SuperYOLO: Super Resolution Assisted Object Detection in Multimodal Remote Sensing Imagery
Introduction
A large volume of remote sensing data is acquired through optical imaging sensors installed on artificial Earth satellites and aerial platforms. These methods have the advantage of providing realistic data in real time. Depending on the spectral ranges used for imaging, this data can be categorized into various types such as visible, infrared, ultraviolet, multispectral, hyperspectral, or SAR images. The study of remote sensing images has diverse applications across multiple fields. These include environmental monitoring and conservation, agriculture, disaster management, urban planning, infrastructure development, climate science, forestry, water resource management, geology, archaeology, and public health.
SuperYOLO Architecture
SuperYOLO is created using the YOLOv5 model as a baseline, the YOLOv5 network consists of two main components: the Backbone and Head (including Neck). The backbone is designed to extract lowlevel texture and high-level semantic features. Next, these hint features are fed to Head to construct the enhanced feature pyramid network from top to bottom to transfer robust semantic features and from bottom to top to propagate a strong response of local texture and pattern features. This resolves the various scale issues of the objects by yielding an enhancement of detection with diverse scales.

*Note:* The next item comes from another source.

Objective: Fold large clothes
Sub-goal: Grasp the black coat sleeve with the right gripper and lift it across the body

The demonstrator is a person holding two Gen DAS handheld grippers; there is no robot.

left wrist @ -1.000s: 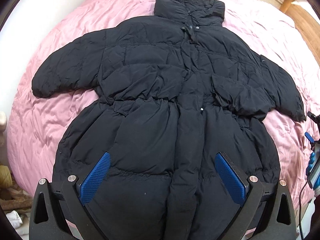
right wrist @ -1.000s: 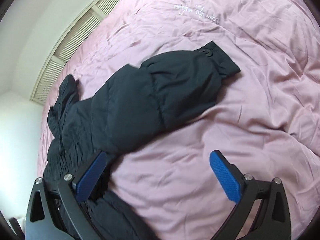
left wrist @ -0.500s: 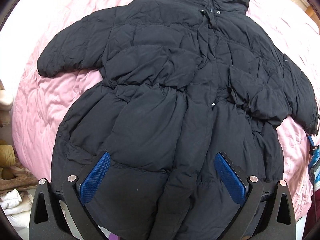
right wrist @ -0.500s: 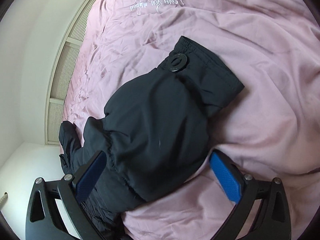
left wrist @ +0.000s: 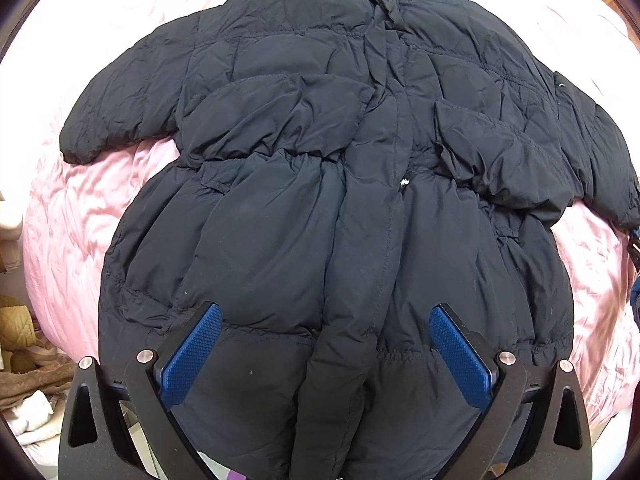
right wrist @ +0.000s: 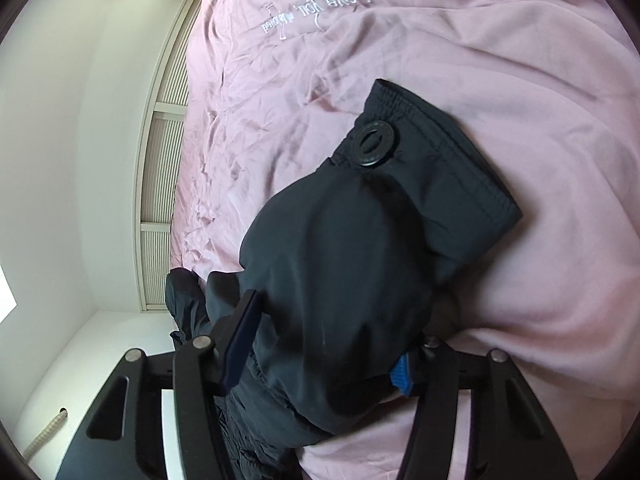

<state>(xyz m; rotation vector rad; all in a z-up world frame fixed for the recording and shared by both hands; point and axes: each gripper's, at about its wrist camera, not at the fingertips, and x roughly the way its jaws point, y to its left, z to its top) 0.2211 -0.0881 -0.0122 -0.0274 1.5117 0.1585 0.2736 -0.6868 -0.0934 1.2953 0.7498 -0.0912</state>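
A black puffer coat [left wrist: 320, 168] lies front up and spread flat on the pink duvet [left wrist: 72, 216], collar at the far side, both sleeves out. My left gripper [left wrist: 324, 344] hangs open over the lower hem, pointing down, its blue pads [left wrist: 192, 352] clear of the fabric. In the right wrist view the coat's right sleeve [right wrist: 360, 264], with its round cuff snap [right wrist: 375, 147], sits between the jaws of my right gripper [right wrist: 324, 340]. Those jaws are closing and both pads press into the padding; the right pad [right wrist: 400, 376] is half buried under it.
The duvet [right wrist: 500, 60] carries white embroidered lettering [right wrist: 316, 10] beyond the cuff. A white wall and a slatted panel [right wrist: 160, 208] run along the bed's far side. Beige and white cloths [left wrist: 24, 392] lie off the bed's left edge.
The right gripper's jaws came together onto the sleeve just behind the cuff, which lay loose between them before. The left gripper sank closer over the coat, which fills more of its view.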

The SuperYOLO network architecture introduces three key enhancements. Firstly, the Focus module in the Backbone is replaced with a CBS module to prevent resolution degradation and subsequent accuracy loss. Secondly, various fusion methods are explored and optimized for pixel-level fusion for its computational efficiency in combining RGB and IR modalities to refine dissimilar and complementary information. Lastly, an assisted SR module is incorporated during training, which reconstructs HR images to guide Backbone learning in spatial dimensions and maintain HR information. During inference, the SR branch is omitted to avoid additional computation overhead.

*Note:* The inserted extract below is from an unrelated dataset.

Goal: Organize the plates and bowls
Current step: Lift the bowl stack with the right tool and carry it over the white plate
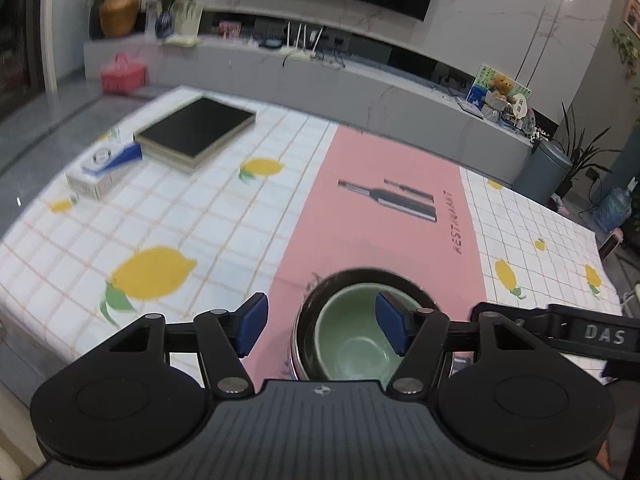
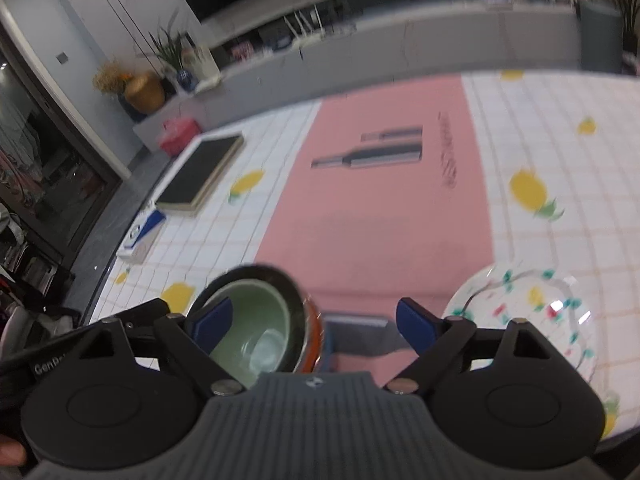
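Both claws stand wide and empty, the left claw (image 1: 320, 326) and the right claw (image 2: 316, 326) poised above a green bowl (image 1: 356, 344) nested in a dark bowl (image 1: 308, 308) on the pink mat (image 1: 384, 216) near the bench's near edge, with a patterned glass plate (image 2: 532, 312) beside it toward the right edge.

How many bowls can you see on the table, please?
2: a pale green ceramic bowl nested inside a dark-rimmed metal bowl on the pink placemat. Others beneath may be hidden.

Two nested bowls: a green bowl (image 1: 352, 340) inside a dark bowl (image 1: 360, 274). One patterned plate (image 2: 520, 312), one black book (image 1: 196, 134), one pink placemat (image 1: 384, 208).
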A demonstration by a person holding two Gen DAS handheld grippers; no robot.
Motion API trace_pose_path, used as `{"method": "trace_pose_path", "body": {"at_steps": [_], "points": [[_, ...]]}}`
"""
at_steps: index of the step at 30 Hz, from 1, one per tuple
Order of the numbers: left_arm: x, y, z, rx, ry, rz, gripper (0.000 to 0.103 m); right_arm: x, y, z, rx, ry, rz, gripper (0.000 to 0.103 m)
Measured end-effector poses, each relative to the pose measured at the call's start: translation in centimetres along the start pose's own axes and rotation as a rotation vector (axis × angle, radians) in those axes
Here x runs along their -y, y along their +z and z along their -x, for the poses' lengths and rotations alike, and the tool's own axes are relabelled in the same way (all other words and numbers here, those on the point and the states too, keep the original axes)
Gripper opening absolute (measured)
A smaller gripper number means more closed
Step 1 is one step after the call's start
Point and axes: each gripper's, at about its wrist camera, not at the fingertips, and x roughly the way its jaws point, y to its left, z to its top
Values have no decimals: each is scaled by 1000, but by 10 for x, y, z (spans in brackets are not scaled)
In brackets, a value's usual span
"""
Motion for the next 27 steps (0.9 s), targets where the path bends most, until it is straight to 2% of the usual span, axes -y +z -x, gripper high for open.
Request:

Focus Removal: the YOLOv5 Backbone's Focus module partitions images spatially at intervals and then reconstructs them to resize the input images. This process involves collecting values for each pixel and reconstructing them to obtain smaller complementary images. However, the size of the rebuilt images decreases with the increase in the number of channels, leading to resolution degradation and spatial information loss for small targets. Given that the detection of small targets relies heavily on higher resolution, the Focus module is replaced with a CBS module comprising convolution operations to prevent resolution degradation. Additionally, the PANet structure and two detectors responsible for enhancing large-scale target detection are removed, as the main focus primarily lies on small objects in remote sensing scenarios.
Multimodal Fusion
Multimodal fusion offers an effective approach to integrating diverse data from various sensors. There are three primary methods of fusion: decision-level, feature-level, and pixel-level, each applicable at different stages of the network. Decision-level fusion techniques merge detection outcomes in the final stage, often requiring significant computational resources due to repeated calculations across various multimodal branches. In remote sensing applications, feature-level fusion methods are predominantly utilized with multiple branches. Here, multimodal images are fed into parallel branches to extract independent features from different modalities, which are then combined using operations like attention modules or simple concatenation. However, the use of parallel branches can lead to repeated computations as the number of modalities increases, posing challenges for real-time tasks in remote sensing. Due to its significant computational requirements, decision-level fusion is not utilized in SuperYOLO.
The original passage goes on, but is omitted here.